| TASK PROMPT |
Could you restate word for word only the lines below from the one holding "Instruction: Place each" to the one holding "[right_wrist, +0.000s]", inclusive, and leave out the pictures?
==== DATA SHOWN ====
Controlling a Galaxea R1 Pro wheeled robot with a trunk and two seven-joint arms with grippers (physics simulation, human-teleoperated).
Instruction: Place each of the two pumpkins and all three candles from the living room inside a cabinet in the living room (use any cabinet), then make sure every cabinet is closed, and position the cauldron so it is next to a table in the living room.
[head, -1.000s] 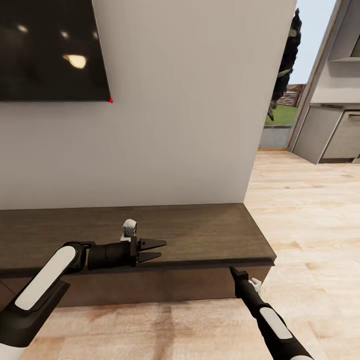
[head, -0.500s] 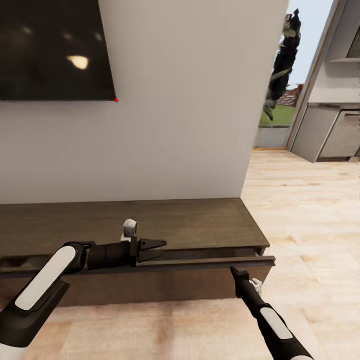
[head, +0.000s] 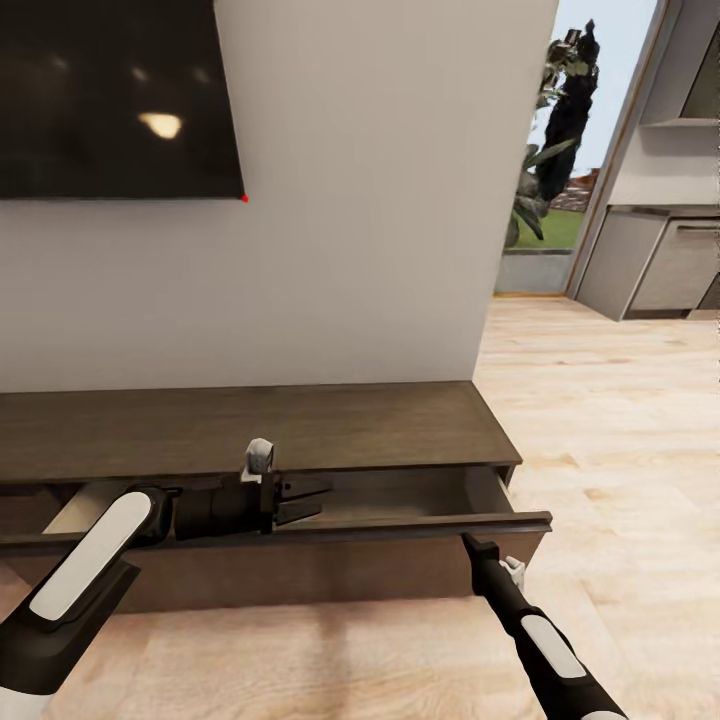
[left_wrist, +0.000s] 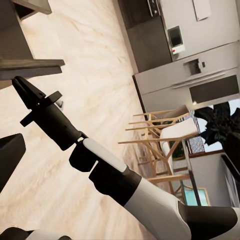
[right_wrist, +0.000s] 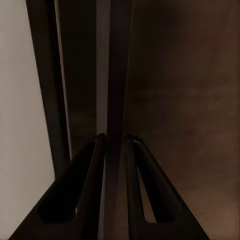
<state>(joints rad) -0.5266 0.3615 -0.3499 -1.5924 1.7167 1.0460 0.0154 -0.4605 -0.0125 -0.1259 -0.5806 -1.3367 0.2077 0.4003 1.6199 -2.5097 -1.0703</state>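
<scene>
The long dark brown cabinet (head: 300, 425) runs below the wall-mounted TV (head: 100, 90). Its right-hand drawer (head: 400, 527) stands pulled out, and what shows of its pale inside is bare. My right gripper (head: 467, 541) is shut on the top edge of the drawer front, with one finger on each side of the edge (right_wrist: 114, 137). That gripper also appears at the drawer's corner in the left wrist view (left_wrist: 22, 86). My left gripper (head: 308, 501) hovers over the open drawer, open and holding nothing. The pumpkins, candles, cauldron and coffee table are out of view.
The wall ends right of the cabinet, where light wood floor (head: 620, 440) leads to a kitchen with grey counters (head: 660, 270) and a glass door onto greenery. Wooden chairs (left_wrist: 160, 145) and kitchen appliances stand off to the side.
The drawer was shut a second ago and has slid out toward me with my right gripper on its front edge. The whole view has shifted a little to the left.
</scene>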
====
| FINISHED EXERCISE |
Instruction: Place each of the two pumpkins and all three candles from the living room inside a cabinet in the living room (use any cabinet), then make sure every cabinet is closed, and position the cauldron so it is next to a table in the living room.
[head, -1.000s] 
[head, -0.500s] 
[head, +0.000s] 
[left_wrist, +0.000s] 
[right_wrist, +0.000s] 

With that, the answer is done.